On 11/20/23 18:50, Matthias Runge wrote:
On 16/11/2023 16:35, Takashi Kajinami wrote:
Hi,
As I mentioned in the heat patch, I have some concerns about this, and now I disagree with the exception request as a heat core.
1. The proposed change is a new feature, not a bug fix. Heat have asserted that we follow the stable branch policy.[1] IMO we should not accept its backport unless - TC updates the stable policy - Heat decides to abandon following the global stable policy and use own one
Thank you Takashi!
The argument here is, that it is a feature backport that would not change existing behavior, thus is safe for current users of Bobcat or Antelope.
My main point is not whether backporting this is "safe", but whether it is aligned with the global policies and whether there is any critical requirement which justifies an exception.
3. This is similar to 2, but heat would be broken in case a user attemptes upgrade from 20.1.0 (antelope with the feature backported) to 21.0.0 (bobcat without the feature), after the new resource is created. We need a proper block to prohibit this upgrade path.
To me, the scenario of a user using the latest antelope branch that would update to the earliest bobcat release seems artificial. Backporting patches or features requires to backport in this case from Caracal to Bobcat and then to Antelope.
For a user to land in a "broken" state or regression would then require: - use the latest Antelope version AND the new prometheus feature - upgrade to Bobcat in a version where the feature does not exist (i.e not including latest backports)
"Upgrade to an older version" might sound artificial, but is still a possible scenario.

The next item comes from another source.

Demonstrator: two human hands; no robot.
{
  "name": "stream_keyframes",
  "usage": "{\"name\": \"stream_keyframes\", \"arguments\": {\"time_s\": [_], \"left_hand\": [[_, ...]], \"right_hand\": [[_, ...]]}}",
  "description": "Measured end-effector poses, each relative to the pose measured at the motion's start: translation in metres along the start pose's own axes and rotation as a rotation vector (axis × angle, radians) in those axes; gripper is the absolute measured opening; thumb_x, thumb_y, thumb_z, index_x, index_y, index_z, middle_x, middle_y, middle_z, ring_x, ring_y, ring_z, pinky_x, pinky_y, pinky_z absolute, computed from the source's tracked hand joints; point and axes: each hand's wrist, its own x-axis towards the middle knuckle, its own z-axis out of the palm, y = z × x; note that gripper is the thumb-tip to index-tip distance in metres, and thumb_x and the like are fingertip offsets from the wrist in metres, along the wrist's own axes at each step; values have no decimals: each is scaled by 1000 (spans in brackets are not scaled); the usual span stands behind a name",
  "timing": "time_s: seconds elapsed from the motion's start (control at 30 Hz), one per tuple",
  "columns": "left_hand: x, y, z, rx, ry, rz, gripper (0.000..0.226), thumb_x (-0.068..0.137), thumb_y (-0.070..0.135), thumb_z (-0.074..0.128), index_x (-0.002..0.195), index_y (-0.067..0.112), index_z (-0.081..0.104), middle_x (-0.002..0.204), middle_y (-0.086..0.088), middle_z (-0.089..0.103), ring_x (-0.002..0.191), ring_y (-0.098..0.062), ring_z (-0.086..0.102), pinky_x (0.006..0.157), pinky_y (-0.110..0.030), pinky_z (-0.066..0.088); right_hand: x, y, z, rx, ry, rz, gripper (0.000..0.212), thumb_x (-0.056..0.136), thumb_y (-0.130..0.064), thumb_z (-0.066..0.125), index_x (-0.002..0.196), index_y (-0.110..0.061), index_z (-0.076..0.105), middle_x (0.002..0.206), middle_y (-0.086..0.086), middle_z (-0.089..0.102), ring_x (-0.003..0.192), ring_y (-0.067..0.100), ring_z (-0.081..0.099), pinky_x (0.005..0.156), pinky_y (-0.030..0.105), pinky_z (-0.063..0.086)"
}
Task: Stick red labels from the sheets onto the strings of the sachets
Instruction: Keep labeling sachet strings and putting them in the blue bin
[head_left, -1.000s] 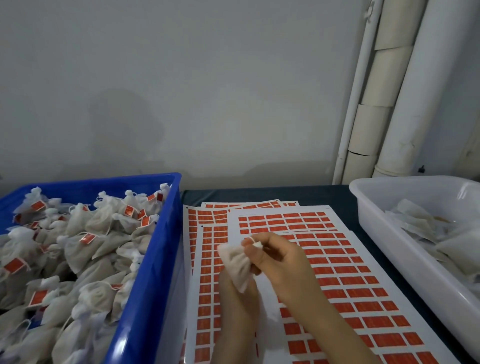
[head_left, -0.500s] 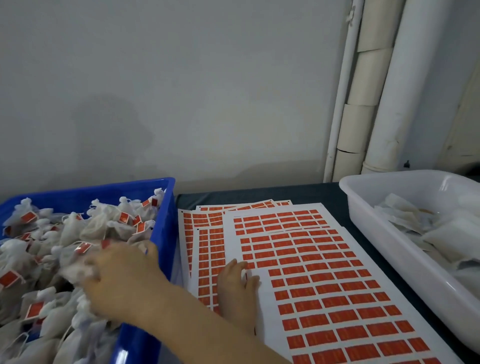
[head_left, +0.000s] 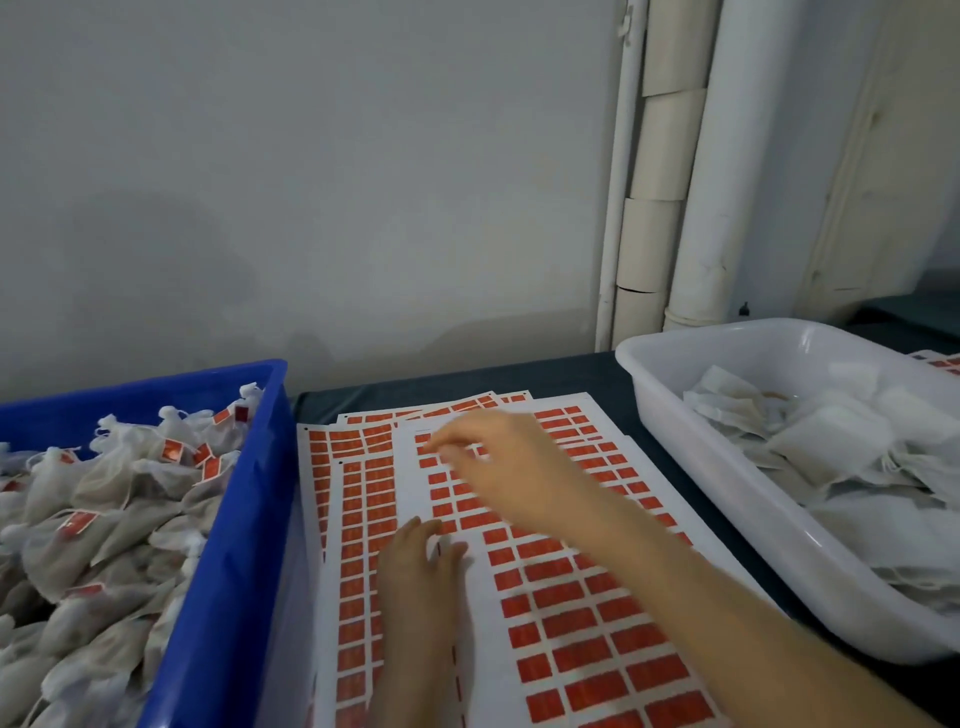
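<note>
We pressed our left hand (head_left: 421, 564) flat on the sheets (head_left: 571, 618) at 6 o'clock, our blurred right hand (head_left: 514, 467) over them at 12, its grip impossible to tell, with tagged sachets (head_left: 114, 488) in the bin (head_left: 244, 519) at 9.

No legible text anywhere. Red labels (head_left: 566, 621) on the sheets (head_left: 483, 649) and sachets (head_left: 119, 483): print too blurred to read, if any.
</note>
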Motion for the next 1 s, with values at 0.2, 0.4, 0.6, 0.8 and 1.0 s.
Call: {"name": "stream_keyframes", "arguments": {"time_s": [0.2, 0.4, 0.6, 0.8, 1.0], "left_hand": [[1, -12, -26, 0, 56, -70, 37, 87, 30, 63, 122, 21, 58, 136, 2, 52, 123, -21, 50, 107, -43, 34], [4, -14, -28, 61, 32, -60, 38, 88, 28, 62, 124, 19, 57, 139, -1, 50, 126, -24, 47, 109, -45, 31], [1, -12, -30, 72, 13, -53, 37, 88, 27, 62, 123, 16, 57, 138, -4, 52, 125, -28, 48, 107, -48, 32], [-2, -12, -32, 71, 7, -33, 38, 88, 25, 62, 124, 13, 58, 137, -7, 52, 124, -30, 48, 107, -50, 32], [-4, -9, -34, 61, 7, -35, 37, 87, 24, 63, 122, 14, 59, 137, -6, 52, 125, -30, 48, 106, -50, 33]], "right_hand": [[-25, 90, -112, -275, -31, 374, 24, 93, -28, 50, 114, -26, 62, 109, -9, 63, 76, -1, 53, 67, 13, 40], [-73, 150, -176, -350, 80, 567, 19, 90, -24, 56, 106, -25, 66, 113, -1, 63, 88, 13, 55, 78, 25, 38], [-108, 187, -192, -560, -96, 814, 36, 86, -25, 61, 121, -19, 58, 126, 8, 56, 108, 22, 53, 88, 28, 41], [-124, 196, -183, -693, -281, 963, 54, 79, -31, 70, 126, -13, 50, 122, 6, 55, 108, 20, 53, 85, 25, 41], [-116, 193, -184, -577, -76, 858, 14, 78, -22, 70, 90, -14, 70, 99, 5, 67, 93, 20, 59, 78, 26, 46]]}}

This has been working with the current global policy but is broken by approving an exception, and we should evaluate the risk of potential breaking expectations by some users.
For users of distributions, no regressions should be guaranteed by the distribution.
This may work for products, but we still have users using non-product distributions such as upstream code or middle-stream like RDO/UCA.
4. The feature was added quite recently, and has never been tested in upstream due to lack of jobs with prometheus. Even if we backport the feature, we should have a proper test coverage in CI or at least manual testing done, to avoid backportimg multiple bug fixes later.
We are working on jobs that involve prometheus, see https://review.opendev.org/c/openstack/ceilometer/+/898087 https://review.opendev.org/c/openstack/ceilometer/+/900509
and following (functional tests for observabilityclient) https://review.opendev.org/c/openstack/python-observabilityclient/+/899924
Ultimately, prometheus should be a drop-in replacement for gnocchi and the telemetry tests should continue to work as they do right now.
It's very nice to see some work going on about test coverage !